Quel mystère cachait tout ceci ? Son subconscient chercha à se l’expliquer.
« De toute manière, pensa-t-elle, il me faut obtenir une explication avec Robert. Et si ce que je suppose est juste, je saurai l’empêcher de retomber dans les filets de cette intrigante. Je ne veux rien de lui et ne lui appartiendrai jamais. Cependant, je dois le défendre contre ce danger et lui révéler également tout ce que j’ai entendu raconter par cette misérable et ses deux frères. Oui, j’irai le voir et, s’il refuse de me recevoir, je saurai l’y contraindre ... »
« D’autre part, je lui remettrai ce testament afin de lui faire comprendre la justesse de son accusation ... et tout finira par s’arranger ... »
« Mais s’il ne me croyait pas ?... Toutefois, je ne dois plus perdre de temps, car Anselme ne tardera pas à s’apercevoir de la disparition du testament et il pourrait prendre certaines dispositions ... »

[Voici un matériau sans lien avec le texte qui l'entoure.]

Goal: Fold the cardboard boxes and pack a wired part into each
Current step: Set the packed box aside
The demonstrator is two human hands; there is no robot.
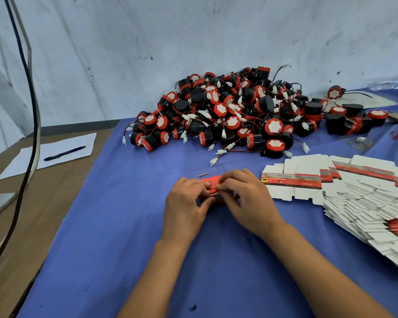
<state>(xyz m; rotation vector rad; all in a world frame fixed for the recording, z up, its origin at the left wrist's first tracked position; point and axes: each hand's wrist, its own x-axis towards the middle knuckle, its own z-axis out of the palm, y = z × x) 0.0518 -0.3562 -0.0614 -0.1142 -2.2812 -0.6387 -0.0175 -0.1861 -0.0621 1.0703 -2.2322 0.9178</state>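
Mostly hidden, red printed box [213,185] — hands [218,198] pinching it

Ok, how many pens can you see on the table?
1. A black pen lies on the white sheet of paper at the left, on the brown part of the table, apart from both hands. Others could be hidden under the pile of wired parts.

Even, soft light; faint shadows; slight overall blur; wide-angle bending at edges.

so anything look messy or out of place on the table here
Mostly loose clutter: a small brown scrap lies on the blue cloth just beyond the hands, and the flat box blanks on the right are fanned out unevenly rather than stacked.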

— Au revoir, mes chéris, dit-elle à haute voix, aux deux enfants qui la fixaient, silencieux, devinant la gravité de ses réflexions. Je sors pour s’occuper de vous et réclamer l’héritage qui te revient, mon Pierrot. Je vous recommande de m’attendre sagement ici. Et toi, Mireille ne sors jamais seule, car la mère Picquet te cherche partout. A plus tard, mes chers petits.
Elle les embrassa, donna un rapide coup de peigne à sa magnifique chevelure et quitta le hangar pour se diriger rapidement vers l’atelier du peintre.